«Ну, что за вопрос», — подумал Линде.
— Мне она всегда казалась особым видом бабочки: яркой и радостной, но довольно суетливой. Иногда, разговаривая с ней, я думал: «Надеюсь, она не начнет прямо сейчас петь или танцевать». И, честно говоря, эта постоянная демонстрация того, какое она беззаботное и светлое существо, часто выглядела просто истерикой. Ну да, такое не проходит бесследно. При ее первых нервных срывах я даже думал, что это совсем неплохо для нее. Наконец-то она оставит эти постоянные судорожные восторги и снизойдет до настоящей жизни, то есть повзрослеет. — Брунс замолчал, и Линде услышал, как он закуривает сигарету. — Вероятно, все дело в ее родителях-аптекарях, про которых ты всегда рассказывал такие мрачные, непонятные истории. Мне кажется, тут все ясно: депрессивные обыватели, дочь защищается от них чрезмерной жизнерадостностью, а потом сказывается наследственность. Во всяком случае, можно и так посмотреть.
Линде слышал, как Брунс вдыхал и выдыхал дым. Но когда молчание затянулось, Линде спросил спокойно, почти небрежно:
— Герхард, каков же главный пункт обвинения в том письме?
Вновь несколько секунд было тихо, потом Брунс откашлялся и ответил:
— Что полное дерьмо у вас началось, когда она заметила, что ты ухлестываешь за Мартиной.
Линде повторил мысленно слова Брунса и ждал у себя какой-то телесной или душевной реакции. Но ничего не последовало. Дыхание было ровным, он не чувствовал ни жары, ни холода, ни одна мышца не напряглась. Положив ногу на ногу, он сидел на стуле и смотрел в окно на свой садик.
Итак, все предано гласности. Что бы это «все» ни означало. Если кто еще не понял, совершенно ясно: у Линде семья совсем развалилась. Ведь то, что он ухлестывает за собственной дочерью, было, пожалуй, самой большой глупостью, какую ему довелось услышать за последние несколько дней, тоже богатых на глупости. Не говоря уже о вранье — разве можно так выражаться? Тут семья развалилась, а мать высказывается, как в молодежном клубе.
— Йоахим?
— Да.
— Мне очень жаль, но до собрания в понедельник нам с тобой нужно решить, что мы будем говорить.
Линде поглядел на компостную яму, которую меньше часа назад вырыл для Ингрид.
— Впрочем, на этом собрании мы обсудим и поступок Оливера Йонкера. — Брунс вздохнул. — А это правда?
— Что именно?
— С Мартиной.
Правда ли это!
— Надеюсь, ты не ожидаешь всерьез ответа на этот вопрос?
— Ну да, я хотел быть уверен, что тут речь идет только о болезненных фантазиях Ингрид.

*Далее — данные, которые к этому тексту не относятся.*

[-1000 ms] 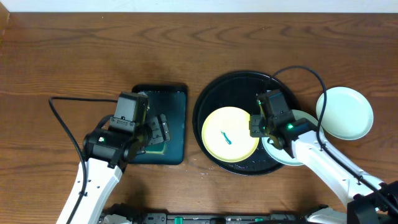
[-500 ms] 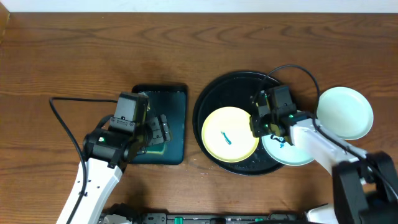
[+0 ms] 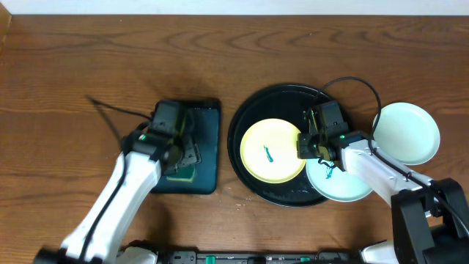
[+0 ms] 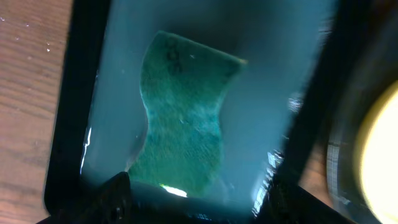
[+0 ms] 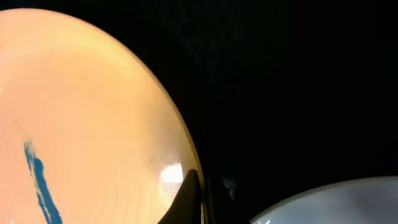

— А о чем же еще? — Линде ждал в надежде услышать хоть какое-то извинение. Но Брунс молчал.
Наконец Линде сказал:
— Или чтобы сформулировать это по-простому, как ты любишь: нет, это неправда. Это совершенно безумный, невероятно злобный навет. Очередной этап в многоходовом виртуозном плане Ингрид меня растоптать. Не знаю, какой сексуальный опыт находит там свое выражение. Вероятно, стоило бы спросить ее отца. Но скажу по чести: это все меня больше не интересует. С меня довольно! Я хочу только вырваться из этого ада и снова вести нормальную жизнь. Или ты полагаешь, если бы в этом была хоть доля правды, я бы спокойно сидел здесь? Оставим мои собственные нравственные принципы. Если эта история обсуждается публично, а у меня была бы совесть нечиста, что мне остается, кроме как броситься под первый же поезд? Кстати, этого, наверное, и добивается Ингрид. Вероятно, одному из ее психологов следовало бы объяснить ей, что ее проблемы таким манером наверняка не решить. — Линде горько усмехнулся. — Только мои.
— Йоахим, прошу тебя!
— Да-да, хорошо. Бояться нечего. Этой радости я ей не подарю. — Линде выпрямился. — Так, а теперь мне пора в больницу. Теории Ингрид наверняка очень интересны, но мой сын лежит в коме, и это занимает меня все же немного больше.